Non posso dire quali erano, sarei scurrile (scherza, n.d.r.) però diciamo che nei nostri discorsi parlavamo anche di moto. Valentino è una persona molto intelligente, è uno che ne parla, con molta umiltà ti chiede dei consigli, dei pareri.
La qualità che apprezza di più in lui?
La determinazione e l’intelligenza.
Ricorda l’emozione provata durante la sua prima corsa in moto?

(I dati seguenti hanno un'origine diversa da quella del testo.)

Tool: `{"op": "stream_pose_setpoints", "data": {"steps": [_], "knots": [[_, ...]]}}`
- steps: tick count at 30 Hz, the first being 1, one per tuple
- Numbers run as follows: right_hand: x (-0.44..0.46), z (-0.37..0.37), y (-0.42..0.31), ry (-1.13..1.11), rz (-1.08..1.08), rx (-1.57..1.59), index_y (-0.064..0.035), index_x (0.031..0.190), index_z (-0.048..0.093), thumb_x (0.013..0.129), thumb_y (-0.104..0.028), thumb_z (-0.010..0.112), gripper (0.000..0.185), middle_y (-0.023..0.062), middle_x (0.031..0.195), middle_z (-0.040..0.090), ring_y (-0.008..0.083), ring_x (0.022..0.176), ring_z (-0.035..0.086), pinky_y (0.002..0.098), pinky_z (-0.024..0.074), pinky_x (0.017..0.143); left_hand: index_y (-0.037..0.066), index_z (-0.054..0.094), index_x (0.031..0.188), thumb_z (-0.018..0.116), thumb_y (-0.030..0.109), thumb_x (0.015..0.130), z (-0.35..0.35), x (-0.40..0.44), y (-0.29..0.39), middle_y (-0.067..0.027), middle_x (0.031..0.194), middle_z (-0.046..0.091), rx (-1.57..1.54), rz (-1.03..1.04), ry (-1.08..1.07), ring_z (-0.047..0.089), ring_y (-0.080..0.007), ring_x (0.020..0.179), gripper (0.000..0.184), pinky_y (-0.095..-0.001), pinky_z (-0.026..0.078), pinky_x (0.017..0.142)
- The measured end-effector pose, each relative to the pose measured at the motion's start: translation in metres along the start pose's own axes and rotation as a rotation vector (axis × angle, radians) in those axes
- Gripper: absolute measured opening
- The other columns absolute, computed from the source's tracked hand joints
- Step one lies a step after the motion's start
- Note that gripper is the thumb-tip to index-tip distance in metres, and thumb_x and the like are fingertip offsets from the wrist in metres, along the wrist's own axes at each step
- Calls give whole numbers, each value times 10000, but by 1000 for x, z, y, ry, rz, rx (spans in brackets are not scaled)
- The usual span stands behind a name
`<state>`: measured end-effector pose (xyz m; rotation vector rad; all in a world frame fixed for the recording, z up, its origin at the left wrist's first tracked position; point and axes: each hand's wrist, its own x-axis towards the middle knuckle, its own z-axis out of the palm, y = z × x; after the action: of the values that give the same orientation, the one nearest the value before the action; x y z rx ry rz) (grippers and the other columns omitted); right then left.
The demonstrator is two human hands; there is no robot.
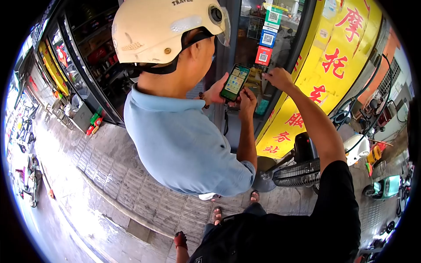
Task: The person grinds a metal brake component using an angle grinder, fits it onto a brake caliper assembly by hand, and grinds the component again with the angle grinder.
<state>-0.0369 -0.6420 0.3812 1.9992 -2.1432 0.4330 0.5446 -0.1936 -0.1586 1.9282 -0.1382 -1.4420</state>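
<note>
My right hand (279, 79) is raised at the glass door beside a column of QR code stickers, just below the red QR code sticker (263, 56). Its fingers are curled in, and I see nothing in them. Low in the view hangs my left hand (180, 240), dark reddish and small; how its fingers are set is unclear. A person in a light blue shirt (175, 136) and a cream helmet (162, 33) stands before me. That person's two hands hold a smartphone (235, 82) with a lit screen of icons.
A yellow sign (322, 57) with red characters stands right of the door. Below my right arm is a black fan (298, 173). Parked scooters, one of them a teal scooter (388, 187), stand at the right. A curb edge (118, 206) crosses the paving on the left.
</note>
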Motion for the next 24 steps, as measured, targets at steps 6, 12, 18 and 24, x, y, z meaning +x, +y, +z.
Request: {"op": "stream_pose_setpoints", "data": {"steps": [6, 12, 18, 24], "knots": [[0, 14, 5, 61, -55, -13, -24, 751, 645, 877, -420, 537, 430, 194, 809, 640, 382, 800, 619, 473, 487, 702, 200, 416, 640, 484, 229, 893, -4, 4, -18, 27, 493, 363, -25, -50, 10, 353, -133, 356, 264, -283, 257, 330], [-6, 12, 5, 1, -146, -19, -2, 763, 607, 909, -373, 516, 410, 218, 813, 619, 407, 824, 599, 483, 466, 715, 124, 549, 751, 527, 228, 867, -5, 8, -22, 8, 594, 491, -8, -59, -38, 445, -114, 455, 157, -266, 339, 387], [-10, 19, 15, -104, -237, -65, -12, 904, 574, 897, -294, 533, 285, 215, 892, 622, 404, 871, 591, 471, 464, 737, 234, 415, 718, 457, 320, 876, -14, 45, -37, 14, 572, 396, -81, -24, -337, 420, -162, 456, 185, -329, 268, 370], [-23, 11, 22, -247, -280, 28, -23, 1056, 535, 870, -238, 555, 284, 193, 950, 636, 380, 906, 606, 438, 477, 757, 227, 400, 678, 444, 266, 892, -7, 32, -25, 28, 526, 360, -89, -31, -232, 371, -146, 394, 222, -311, 233, 346]]}}
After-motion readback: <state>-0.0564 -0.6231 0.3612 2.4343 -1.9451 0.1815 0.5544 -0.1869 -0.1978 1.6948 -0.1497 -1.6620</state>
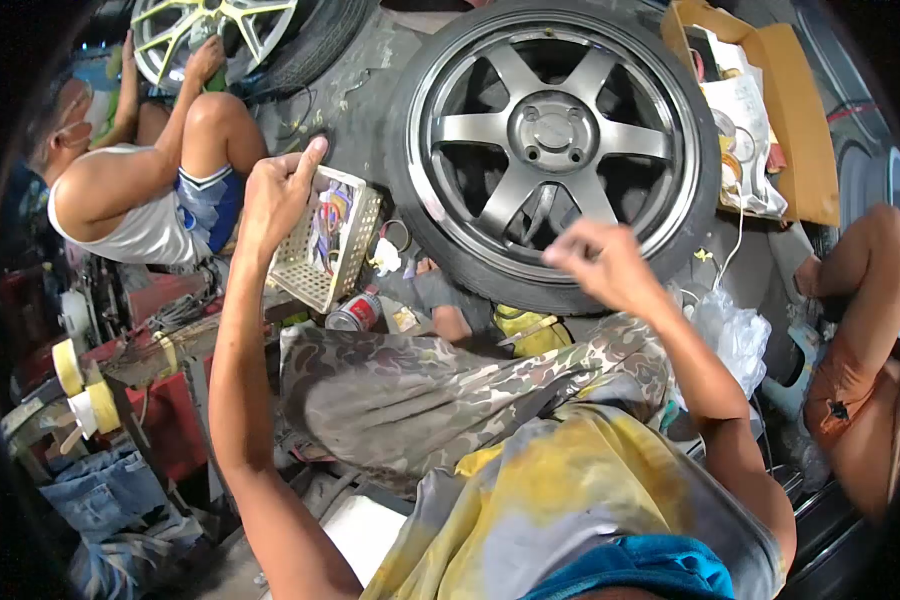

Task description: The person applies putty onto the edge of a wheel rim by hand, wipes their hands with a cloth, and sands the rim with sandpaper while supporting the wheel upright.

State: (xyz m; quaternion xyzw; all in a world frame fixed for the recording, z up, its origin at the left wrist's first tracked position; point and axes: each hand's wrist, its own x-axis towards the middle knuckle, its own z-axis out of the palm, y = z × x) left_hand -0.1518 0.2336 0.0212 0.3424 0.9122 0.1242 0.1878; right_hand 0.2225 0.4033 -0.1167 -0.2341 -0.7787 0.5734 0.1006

Io ho cominciato ad andare in pista 14 anni, ho rotto le scatole perché mio fratello già correva e mio papà ha dovuto darmi il permesso. La mia prima volta in moto sono andato a quattro anni, e per lo stesso motivo: vedevo mio fratello e chiedevo a mio padre la moto. Un giorno mi disse:” Gianfranco ma che moto vuoi se non sai neanche andare con la bicicletta senza le rotelle?” E io: “Guarda che io stasera vado senza le rotelline”. Così è stato e così ho avuto la moto.
Se i suoi figli seguissero le sue orme?
Sono dell’idea che ognuno deve fare quello che si sente. Ciascuno deve fare la propria strada, però, senza voler essere fanatico, se mio figlio deciderà, io farò tutto quello che potrò fare per dare il mio supporto.
Ringo lo conosce?
Certo, quando ero giovane, abbiamo fatto qualche gara insieme, è una persona estrosa, ma estremamente seria. Se hai bisogno c’è sempre, se ti può aiutare ti aiuta. Ringaccio è la vitalità in persona, è sempre attivo, ha sempre voglia di fare.